-------- SOURCE RECORDS

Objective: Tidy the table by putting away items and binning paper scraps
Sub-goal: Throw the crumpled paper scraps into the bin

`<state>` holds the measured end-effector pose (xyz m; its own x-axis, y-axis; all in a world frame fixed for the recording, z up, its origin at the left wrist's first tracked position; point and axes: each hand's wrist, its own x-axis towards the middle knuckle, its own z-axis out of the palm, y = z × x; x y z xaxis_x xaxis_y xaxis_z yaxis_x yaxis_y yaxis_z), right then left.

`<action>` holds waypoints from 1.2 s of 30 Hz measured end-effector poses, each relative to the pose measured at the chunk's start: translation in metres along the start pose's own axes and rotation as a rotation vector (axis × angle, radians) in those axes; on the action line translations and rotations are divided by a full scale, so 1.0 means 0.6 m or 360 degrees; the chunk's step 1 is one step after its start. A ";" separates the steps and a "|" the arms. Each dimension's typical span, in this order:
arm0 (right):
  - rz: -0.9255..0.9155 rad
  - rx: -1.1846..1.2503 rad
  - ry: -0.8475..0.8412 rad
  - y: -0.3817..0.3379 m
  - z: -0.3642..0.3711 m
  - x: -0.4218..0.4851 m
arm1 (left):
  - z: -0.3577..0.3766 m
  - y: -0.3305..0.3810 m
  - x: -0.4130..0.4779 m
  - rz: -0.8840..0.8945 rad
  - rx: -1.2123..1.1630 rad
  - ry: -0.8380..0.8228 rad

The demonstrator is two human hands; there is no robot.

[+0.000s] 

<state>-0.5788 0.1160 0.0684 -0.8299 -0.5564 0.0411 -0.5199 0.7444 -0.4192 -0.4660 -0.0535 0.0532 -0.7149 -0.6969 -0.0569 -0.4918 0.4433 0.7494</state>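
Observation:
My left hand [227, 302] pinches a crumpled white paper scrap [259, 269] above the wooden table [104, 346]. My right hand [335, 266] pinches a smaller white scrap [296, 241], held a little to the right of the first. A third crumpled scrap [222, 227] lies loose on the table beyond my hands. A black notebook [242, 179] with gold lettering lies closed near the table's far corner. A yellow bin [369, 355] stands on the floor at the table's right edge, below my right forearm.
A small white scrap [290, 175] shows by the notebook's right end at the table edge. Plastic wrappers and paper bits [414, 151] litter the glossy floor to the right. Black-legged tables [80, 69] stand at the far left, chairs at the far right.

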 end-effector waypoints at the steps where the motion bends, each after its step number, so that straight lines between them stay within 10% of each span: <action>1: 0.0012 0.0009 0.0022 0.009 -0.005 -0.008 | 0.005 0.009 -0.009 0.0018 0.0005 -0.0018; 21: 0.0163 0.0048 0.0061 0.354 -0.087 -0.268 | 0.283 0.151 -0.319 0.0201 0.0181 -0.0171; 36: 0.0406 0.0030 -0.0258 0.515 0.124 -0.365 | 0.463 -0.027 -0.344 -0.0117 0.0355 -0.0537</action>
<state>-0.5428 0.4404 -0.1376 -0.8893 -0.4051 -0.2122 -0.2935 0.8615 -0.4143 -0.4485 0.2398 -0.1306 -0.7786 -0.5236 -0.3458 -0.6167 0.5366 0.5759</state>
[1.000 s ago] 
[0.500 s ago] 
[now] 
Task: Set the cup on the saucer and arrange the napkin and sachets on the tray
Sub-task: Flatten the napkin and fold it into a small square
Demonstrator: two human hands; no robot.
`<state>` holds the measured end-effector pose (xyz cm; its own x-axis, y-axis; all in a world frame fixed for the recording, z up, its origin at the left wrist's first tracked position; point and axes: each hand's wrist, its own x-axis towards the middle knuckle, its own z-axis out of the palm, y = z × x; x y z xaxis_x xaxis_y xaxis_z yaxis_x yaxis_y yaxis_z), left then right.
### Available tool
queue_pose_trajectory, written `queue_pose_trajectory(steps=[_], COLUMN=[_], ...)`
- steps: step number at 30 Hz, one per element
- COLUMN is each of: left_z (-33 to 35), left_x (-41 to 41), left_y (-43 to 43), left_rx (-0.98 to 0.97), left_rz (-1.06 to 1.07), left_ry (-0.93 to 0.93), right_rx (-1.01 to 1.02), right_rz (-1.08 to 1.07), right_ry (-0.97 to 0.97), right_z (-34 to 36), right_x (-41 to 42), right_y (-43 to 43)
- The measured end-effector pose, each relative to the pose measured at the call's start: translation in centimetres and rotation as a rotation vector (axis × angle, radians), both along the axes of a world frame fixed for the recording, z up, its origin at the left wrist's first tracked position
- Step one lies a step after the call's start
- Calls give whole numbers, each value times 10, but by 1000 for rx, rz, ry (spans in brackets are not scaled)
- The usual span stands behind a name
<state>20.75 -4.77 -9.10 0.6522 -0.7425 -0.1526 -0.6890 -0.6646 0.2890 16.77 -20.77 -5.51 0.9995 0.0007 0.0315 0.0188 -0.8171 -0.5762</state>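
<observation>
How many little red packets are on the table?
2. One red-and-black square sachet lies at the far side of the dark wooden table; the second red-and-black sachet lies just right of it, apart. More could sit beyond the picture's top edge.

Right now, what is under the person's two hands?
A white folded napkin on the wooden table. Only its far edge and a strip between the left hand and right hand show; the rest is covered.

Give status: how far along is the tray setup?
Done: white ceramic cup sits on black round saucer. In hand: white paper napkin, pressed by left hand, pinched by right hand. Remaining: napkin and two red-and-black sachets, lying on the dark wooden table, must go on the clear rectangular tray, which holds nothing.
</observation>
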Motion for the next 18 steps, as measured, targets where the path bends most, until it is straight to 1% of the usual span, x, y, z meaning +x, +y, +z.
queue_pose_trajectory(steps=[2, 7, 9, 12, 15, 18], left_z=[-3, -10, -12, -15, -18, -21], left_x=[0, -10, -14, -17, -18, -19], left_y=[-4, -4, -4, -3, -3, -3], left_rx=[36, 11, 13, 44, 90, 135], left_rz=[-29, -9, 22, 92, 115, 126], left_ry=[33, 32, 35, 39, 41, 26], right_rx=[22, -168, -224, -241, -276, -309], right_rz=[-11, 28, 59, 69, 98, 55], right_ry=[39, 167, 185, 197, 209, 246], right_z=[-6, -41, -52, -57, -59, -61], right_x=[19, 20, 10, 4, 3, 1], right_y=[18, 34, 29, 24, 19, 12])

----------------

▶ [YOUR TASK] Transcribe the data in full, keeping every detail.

▶ [RESPONSE]
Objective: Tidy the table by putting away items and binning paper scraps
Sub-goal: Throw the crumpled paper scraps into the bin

`<state>` holds the measured end-effector pose (xyz m; its own x-axis, y-axis; all in a world frame fixed for the recording, z up, its origin at the left wrist's first tracked position; point and axes: each hand's wrist, its own x-axis towards the middle knuckle, its own z-axis out of the palm, y = z × x; x y z xaxis_x xaxis_y xaxis_z yaxis_x yaxis_y yaxis_z), right then left.

`<action>` holds waypoints from 1.2 s of 30 Hz measured end-effector poses, each relative to the pose measured at the chunk's start: translation in metres along the start pose's own axes and rotation as a rotation vector (axis × angle, radians) in those axes; on the action line translations and rotations are divided by a full scale, so 1.0 means 0.6 m or 360 degrees; the chunk's step 1 is one step after its start. A ";" separates the steps and a "|" the arms. Each dimension's typical span, in this order:
arm0 (right):
  - rz: -0.9255..0.9155 rad
  - rx: -1.1846..1.2503 rad
  - ry: -0.8475..0.8412 rad
  - y: -0.3817..0.3379 m
  - z: -0.3642..0.3711 m
  - x: -0.4218..0.4851 m
arm1 (left):
  - z: -0.3577..0.3766 m
  - y: -0.3305..0.3810 m
  - x: -0.4130..0.4779 m
  - rz: -0.8840..0.8945 rad
  - rx: -1.2123..1.1630 rad
  - ry: -0.8380..0.8228 rad

The demonstrator is two human hands; there is no robot.

[+0.000s] 

<state>-0.5788 0.1160 0.0684 -0.8299 -0.5564 0.0411 -0.5199 0.7444 -0.4192 -0.4660 -0.0535 0.0532 -0.7149 -0.6969 -0.0569 -0.4918 0.4433 0.7494</state>
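Observation:
My left hand [227, 302] pinches a crumpled white paper scrap [259, 269] above the wooden table [104, 346]. My right hand [335, 266] pinches a smaller white scrap [296, 241], held a little to the right of the first. A third crumpled scrap [222, 227] lies loose on the table beyond my hands. A black notebook [242, 179] with gold lettering lies closed near the table's far corner. A yellow bin [369, 355] stands on the floor at the table's right edge, below my right forearm.
A small white scrap [290, 175] shows by the notebook's right end at the table edge. Plastic wrappers and paper bits [414, 151] litter the glossy floor to the right. Black-legged tables [80, 69] stand at the far left, chairs at the far right.
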
 end-effector waypoints at the steps where the motion bends, each after its step number, so that straight lines between them stay within 10% of each span: <action>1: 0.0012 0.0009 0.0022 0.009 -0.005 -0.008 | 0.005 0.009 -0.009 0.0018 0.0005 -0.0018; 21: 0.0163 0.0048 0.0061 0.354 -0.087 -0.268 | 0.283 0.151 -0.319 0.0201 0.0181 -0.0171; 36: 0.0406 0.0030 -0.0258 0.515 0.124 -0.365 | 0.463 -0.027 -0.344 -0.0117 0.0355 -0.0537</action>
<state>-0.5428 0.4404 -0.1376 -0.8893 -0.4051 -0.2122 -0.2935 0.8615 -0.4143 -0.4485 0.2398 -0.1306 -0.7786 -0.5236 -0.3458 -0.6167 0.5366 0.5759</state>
[1.000 s ago] 
[0.500 s ago] 
[now] 
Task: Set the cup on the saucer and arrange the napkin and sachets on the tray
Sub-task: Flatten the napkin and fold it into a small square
Demonstrator: two human hands; no robot.
`<state>` holds the measured end-effector pose (xyz cm; its own x-axis, y-axis; all in a world frame fixed for the recording, z up, its origin at the left wrist's first tracked position; point and axes: each hand's wrist, its own x-axis towards the middle knuckle, its own z-axis out of the palm, y = z × x; x y z xaxis_x xaxis_y xaxis_z yaxis_x yaxis_y yaxis_z), left then right.
### Available tool
queue_pose_trajectory, written `queue_pose_trajectory(steps=[_], COLUMN=[_], ...)`
- steps: step number at 30 Hz, one per element
- COLUMN is each of: left_z (-33 to 35), left_x (-41 to 41), left_y (-43 to 43), left_rx (-0.98 to 0.97), left_rz (-1.06 to 1.07), left_ry (-0.93 to 0.93), right_rx (-1.01 to 1.02), right_rz (-1.08 to 1.07), right_ry (-0.97 to 0.97), right_z (-34 to 36), right_x (-41 to 42), right_y (-43 to 43)
- The measured end-effector pose, each relative to the pose measured at the call's start: translation in centimetres and rotation as a rotation vector (axis × angle, radians), both along the axes of a world frame fixed for the recording, z up, its origin at the left wrist's first tracked position
- Step one lies a step after the call's start
- Calls give whole numbers, each value times 10, but by 1000 for rx, rz, ry (spans in brackets are not scaled)
- The usual span stands behind a name
<state>20.75 -4.77 -9.10 0.6522 -0.7425 -0.1526 -0.6890 -0.6646 0.2890 16.77 -20.77 -5.51 0.9995 0.0007 0.0315 0.0188 -0.8171 -0.5762</state>
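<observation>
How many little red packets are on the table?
2. One red-and-black square sachet lies at the far side of the dark wooden table; the second red-and-black sachet lies just right of it, apart. More could sit beyond the picture's top edge.

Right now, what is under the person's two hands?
A white folded napkin on the wooden table. Only its far edge and a strip between the left hand and right hand show; the rest is covered.

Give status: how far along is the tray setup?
Done: white ceramic cup sits on black round saucer. In hand: white paper napkin, pressed by left hand, pinched by right hand. Remaining: napkin and two red-and-black sachets, lying on the dark wooden table, must go on the clear rectangular tray, which holds nothing.
</observation>
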Motion for the next 18 steps, as measured, targets where the path bends most, until it is straight to 1% of the usual span, x, y, z meaning +x, +y, +z.
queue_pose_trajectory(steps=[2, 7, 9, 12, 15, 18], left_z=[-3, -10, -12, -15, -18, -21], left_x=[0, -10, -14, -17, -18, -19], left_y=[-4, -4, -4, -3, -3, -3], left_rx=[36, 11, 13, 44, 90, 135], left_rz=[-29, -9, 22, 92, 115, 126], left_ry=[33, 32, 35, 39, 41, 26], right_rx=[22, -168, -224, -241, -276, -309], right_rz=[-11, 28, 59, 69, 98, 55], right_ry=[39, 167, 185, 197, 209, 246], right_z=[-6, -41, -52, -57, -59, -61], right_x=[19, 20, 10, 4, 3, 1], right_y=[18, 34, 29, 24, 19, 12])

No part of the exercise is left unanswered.